Consumer spending-related shares have been the biggest underperformers, reflecting scepticism about investment bets on the emergence of the Asian consumer.

LAGGING INDICATOR

Getting a clear picture of employment across emerging Asia is not easy though because of varying data collection practices — India and Indonesia only release unemployment data once a year — as well as the sheer size of the informal parts of the economies, where transactions are in cash or even barter.

Still, based on private surveys and anecdotal evidence, job cuts have only just started in Asia. The registered urban jobless rate in China, which excludes migrant workers and farmers, rose for the first time in five years in the final quarter of 2008, to 4.2 percent.

Economists at HSBC expect unemployment in Asia excluding Japan to rise more than a full percentage point this year to 5.9 percent, with Hong Kong and China accounting for most of the increase.

They also expect consumer spending as a share of gross domestic product to fall to a seven-year low before recovering only slightly next year.
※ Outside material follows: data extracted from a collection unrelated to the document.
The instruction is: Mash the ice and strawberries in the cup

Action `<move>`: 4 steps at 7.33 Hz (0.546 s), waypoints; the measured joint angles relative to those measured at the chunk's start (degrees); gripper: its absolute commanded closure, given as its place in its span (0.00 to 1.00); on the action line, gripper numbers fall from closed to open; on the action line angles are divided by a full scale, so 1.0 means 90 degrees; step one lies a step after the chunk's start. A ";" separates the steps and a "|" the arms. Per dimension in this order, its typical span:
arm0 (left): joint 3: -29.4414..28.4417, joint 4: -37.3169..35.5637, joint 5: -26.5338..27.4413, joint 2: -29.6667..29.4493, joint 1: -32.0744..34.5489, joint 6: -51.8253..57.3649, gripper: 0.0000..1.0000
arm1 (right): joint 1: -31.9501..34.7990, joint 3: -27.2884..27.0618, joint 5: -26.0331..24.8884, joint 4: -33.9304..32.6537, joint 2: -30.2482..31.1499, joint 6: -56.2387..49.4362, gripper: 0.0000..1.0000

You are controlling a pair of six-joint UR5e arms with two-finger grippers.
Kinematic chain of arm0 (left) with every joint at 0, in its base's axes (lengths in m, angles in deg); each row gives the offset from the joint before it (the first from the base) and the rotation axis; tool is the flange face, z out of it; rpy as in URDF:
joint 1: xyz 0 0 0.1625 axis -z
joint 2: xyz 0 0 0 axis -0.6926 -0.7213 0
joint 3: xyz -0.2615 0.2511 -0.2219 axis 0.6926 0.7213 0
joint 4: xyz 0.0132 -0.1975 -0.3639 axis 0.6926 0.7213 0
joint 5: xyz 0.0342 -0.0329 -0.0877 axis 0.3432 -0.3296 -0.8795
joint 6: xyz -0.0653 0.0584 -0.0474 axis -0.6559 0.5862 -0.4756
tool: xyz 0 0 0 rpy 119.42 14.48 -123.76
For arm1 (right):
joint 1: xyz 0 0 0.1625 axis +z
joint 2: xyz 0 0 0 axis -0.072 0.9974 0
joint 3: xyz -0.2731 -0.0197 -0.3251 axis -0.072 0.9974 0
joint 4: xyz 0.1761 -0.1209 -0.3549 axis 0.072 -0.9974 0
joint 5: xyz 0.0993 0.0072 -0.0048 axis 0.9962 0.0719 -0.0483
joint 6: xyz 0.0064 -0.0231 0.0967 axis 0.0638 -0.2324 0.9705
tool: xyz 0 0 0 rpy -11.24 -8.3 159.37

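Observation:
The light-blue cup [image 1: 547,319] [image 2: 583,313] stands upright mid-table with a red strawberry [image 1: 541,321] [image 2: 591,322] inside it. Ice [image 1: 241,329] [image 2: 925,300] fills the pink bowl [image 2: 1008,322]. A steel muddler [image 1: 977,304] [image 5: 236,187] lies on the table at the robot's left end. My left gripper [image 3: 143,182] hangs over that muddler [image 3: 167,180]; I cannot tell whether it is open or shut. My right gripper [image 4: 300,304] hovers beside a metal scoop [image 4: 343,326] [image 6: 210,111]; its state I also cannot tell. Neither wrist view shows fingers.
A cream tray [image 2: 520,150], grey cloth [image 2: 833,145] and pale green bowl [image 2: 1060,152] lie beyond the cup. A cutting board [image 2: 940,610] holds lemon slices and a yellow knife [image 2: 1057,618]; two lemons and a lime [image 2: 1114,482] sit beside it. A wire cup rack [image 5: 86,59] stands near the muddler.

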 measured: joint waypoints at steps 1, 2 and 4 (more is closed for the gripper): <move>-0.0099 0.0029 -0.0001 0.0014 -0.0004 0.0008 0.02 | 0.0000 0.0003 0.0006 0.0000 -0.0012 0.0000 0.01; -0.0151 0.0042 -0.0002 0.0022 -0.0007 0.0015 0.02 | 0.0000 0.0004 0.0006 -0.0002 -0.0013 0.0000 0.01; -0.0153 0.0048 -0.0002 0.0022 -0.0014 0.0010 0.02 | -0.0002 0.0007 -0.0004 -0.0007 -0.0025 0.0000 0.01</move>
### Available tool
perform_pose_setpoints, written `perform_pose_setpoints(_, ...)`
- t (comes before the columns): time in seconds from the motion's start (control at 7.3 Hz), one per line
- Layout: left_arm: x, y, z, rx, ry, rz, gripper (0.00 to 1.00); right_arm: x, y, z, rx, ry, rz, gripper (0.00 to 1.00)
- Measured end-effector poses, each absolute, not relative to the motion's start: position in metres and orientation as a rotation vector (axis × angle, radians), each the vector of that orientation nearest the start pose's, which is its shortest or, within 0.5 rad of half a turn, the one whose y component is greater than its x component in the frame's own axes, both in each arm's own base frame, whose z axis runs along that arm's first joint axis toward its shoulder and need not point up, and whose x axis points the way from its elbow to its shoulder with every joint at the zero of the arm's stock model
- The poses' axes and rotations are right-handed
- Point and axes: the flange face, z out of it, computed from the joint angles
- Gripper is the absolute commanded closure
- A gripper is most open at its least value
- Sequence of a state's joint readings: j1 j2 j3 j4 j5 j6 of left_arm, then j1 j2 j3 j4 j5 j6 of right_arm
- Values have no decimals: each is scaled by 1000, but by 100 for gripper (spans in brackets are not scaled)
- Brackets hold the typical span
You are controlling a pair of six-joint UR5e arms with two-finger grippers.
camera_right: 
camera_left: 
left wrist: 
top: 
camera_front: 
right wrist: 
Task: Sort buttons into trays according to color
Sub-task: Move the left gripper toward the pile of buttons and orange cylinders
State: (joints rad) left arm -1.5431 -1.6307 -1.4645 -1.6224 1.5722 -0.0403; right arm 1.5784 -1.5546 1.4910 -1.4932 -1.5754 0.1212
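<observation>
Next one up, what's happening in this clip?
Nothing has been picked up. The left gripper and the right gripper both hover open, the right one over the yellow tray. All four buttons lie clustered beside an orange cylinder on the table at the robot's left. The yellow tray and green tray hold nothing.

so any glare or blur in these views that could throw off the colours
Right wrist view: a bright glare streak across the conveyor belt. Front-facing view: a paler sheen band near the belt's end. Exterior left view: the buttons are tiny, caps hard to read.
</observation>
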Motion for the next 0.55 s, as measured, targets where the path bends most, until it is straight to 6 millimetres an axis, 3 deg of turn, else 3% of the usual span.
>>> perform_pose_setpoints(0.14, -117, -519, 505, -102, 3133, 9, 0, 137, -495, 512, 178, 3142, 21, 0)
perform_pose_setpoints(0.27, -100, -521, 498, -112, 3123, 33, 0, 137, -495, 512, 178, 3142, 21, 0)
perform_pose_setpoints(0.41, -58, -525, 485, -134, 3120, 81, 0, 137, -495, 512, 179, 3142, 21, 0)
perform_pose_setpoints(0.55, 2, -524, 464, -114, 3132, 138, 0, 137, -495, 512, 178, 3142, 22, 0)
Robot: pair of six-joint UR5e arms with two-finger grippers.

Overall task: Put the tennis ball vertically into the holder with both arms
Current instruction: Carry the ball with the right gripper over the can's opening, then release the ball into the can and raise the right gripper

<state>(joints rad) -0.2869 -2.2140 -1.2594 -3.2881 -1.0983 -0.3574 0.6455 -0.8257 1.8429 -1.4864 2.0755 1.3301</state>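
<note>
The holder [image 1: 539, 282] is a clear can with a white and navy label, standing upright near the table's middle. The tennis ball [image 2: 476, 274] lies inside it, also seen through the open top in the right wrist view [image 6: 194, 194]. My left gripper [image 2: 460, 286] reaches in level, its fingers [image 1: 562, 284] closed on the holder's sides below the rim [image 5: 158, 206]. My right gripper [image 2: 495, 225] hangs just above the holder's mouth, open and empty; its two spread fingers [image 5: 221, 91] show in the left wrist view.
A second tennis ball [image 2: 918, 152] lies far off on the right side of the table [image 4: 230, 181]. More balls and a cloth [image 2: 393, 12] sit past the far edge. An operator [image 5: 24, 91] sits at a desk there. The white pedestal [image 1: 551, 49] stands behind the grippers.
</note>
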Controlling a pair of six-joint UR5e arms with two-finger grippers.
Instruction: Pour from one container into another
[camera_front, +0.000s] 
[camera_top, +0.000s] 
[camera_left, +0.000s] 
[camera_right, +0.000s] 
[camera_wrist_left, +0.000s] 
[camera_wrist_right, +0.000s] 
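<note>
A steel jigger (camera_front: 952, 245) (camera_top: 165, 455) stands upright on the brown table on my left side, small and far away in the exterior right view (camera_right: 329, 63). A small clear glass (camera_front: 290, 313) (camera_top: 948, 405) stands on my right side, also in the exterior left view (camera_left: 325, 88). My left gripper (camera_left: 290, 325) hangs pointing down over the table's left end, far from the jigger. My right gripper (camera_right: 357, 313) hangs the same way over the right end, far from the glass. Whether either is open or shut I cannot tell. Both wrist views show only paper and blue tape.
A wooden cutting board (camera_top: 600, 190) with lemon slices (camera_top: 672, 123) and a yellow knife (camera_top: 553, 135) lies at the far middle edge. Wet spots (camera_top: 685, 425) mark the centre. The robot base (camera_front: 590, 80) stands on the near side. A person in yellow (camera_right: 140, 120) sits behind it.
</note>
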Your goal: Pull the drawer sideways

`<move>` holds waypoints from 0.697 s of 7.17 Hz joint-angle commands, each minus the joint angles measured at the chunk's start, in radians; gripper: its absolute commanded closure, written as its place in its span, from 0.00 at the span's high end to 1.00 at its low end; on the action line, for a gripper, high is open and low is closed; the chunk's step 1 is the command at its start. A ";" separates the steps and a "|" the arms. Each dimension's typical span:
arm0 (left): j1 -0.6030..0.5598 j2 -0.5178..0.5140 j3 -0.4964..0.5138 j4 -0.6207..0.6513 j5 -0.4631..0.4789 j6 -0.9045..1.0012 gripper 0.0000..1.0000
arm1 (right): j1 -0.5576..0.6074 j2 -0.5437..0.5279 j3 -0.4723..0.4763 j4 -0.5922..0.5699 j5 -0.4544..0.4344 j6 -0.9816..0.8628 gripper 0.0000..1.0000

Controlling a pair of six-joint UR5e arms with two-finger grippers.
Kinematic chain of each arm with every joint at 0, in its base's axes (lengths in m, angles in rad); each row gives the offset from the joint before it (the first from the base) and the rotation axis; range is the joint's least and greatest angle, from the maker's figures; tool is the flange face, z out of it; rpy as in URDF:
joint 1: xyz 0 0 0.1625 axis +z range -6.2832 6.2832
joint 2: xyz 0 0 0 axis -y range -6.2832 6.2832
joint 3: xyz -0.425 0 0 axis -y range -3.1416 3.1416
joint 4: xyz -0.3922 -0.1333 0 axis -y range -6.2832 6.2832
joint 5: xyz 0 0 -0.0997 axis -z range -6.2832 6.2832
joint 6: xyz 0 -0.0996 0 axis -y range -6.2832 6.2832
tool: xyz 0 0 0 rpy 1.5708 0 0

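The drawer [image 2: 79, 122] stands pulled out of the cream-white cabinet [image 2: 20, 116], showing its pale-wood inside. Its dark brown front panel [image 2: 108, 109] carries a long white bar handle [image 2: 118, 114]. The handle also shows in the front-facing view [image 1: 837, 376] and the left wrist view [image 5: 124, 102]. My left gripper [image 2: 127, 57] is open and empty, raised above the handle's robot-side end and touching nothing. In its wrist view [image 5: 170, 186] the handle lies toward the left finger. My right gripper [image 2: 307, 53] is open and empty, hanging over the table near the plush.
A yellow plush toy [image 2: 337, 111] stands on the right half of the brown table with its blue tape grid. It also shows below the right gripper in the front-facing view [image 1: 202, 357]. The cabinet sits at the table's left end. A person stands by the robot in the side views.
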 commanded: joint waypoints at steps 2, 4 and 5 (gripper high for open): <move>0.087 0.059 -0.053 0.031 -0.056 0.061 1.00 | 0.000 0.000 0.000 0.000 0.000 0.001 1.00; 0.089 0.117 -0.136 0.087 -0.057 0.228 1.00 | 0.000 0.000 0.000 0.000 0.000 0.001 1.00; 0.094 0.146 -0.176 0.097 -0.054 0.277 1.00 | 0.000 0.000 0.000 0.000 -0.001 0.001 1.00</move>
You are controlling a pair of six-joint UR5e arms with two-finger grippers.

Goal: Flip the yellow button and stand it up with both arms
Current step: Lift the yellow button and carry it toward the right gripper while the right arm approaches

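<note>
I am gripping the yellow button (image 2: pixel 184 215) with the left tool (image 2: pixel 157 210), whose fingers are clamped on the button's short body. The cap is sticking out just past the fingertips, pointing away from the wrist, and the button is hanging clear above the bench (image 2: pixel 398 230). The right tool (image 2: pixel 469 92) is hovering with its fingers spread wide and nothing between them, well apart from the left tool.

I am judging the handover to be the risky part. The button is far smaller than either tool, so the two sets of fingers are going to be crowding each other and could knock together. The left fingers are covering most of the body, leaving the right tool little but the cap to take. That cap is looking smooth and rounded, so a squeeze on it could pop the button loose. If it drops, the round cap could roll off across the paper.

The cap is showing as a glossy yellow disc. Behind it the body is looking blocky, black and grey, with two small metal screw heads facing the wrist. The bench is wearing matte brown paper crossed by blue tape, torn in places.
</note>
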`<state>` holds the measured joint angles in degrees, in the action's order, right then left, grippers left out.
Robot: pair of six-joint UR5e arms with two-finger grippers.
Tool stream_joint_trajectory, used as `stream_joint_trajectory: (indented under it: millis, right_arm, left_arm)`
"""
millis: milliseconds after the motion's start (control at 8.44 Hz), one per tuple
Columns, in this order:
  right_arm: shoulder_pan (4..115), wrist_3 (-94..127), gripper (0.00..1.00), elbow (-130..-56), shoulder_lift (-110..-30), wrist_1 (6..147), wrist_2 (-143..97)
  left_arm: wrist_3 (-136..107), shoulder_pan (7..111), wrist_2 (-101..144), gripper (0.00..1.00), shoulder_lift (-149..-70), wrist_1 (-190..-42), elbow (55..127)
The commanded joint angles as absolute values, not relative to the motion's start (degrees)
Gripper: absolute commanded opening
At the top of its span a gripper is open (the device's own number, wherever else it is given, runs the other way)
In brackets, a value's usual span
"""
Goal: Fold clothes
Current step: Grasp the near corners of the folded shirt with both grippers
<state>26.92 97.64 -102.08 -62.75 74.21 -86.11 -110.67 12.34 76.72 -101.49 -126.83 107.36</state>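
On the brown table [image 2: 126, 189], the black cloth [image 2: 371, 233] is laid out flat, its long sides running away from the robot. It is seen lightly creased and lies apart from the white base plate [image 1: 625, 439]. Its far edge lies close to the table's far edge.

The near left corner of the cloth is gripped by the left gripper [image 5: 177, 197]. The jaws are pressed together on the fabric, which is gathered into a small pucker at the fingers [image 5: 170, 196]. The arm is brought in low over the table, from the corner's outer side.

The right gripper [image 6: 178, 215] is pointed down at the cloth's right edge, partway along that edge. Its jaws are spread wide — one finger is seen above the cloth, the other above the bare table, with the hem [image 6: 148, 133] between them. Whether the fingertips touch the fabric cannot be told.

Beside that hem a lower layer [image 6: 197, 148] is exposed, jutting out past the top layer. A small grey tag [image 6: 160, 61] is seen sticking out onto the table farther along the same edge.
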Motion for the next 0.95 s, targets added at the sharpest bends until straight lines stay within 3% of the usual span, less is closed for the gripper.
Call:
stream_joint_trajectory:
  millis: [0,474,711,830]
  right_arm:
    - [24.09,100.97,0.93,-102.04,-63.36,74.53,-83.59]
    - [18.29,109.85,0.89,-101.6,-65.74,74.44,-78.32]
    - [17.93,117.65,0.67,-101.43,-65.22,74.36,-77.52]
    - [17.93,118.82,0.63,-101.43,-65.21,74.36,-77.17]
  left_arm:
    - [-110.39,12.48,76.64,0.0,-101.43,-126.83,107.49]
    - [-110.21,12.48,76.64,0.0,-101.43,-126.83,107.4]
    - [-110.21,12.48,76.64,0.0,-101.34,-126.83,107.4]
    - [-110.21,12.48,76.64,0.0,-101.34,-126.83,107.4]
"We're seeing retrenchments rise and those will intensify as 2009 progresses. We'll probably continue to do so after the turn in the economies as well since employment is a lagging indicator," said Robert Prior-Wandesforde, the bank's senior Asian economist in Singapore.

Restoring confidence in labour markets also depends largely on how quickly and effectively governments can build institutions such as pension systems and unemployment insurance to protect workers.

CASTING SAFETY NETS

Stephen Roach, chairman of Morgan Stanley in Asia, said investors should buy anything related to the Asian consumer, but only after governments set up these kind of institutions.

"Given the massive layoffs that have occured in China due to the reform of state-owned enterprises, a safety net is really, really important to temper the fears of incoming job insecurity that have resulted in very high and excessive levels of fear-driven, precautionary saving," Roach told journalists in Hong Kong.

One of the biggest differences between job markets in Asia and industrialised economies elsewhere is the availability of more social safety nets.

Without them, laid-off workers are more likely to join cash-based parts of their economies and remain vulnerable to ups and downs in business cycles, said Gyorgy Sziraczki, senior economist with the International Labour Organization in Bangkok.

Sziraczki said policy measures in countries like Singapore and Thailand to moderate wage growth would curb unemployment but at the cost of reducing purchasing power. He noted that fiscal stimuli in Asia, including China's, have all lacked a specific target for employment.

"It would be useful when a country is designing stimulus packages that they think about what it means for job creation."

For a country as populous as China, social stability has become a primary policy objective as economic growth drops and millions are out of work.

So far, China's 4 trillion yuan ($585 billion) effort to support the economy has been geared towards infrastructure.

Yiping Huang, chief Asia economist for Citigroup in Hong Kong, said in a blog posting that a more direct approach to achieve stability and boost consumer spending would have been to create an unemployment insurance system.

"If low-income households receive better income support and migrant workers become entitled to unemployment benefits, then it wouldn't be that devastating even if growth dropped below 8 percent. In fact, because that would improve social security and income distribution, it should also boost consumption over time."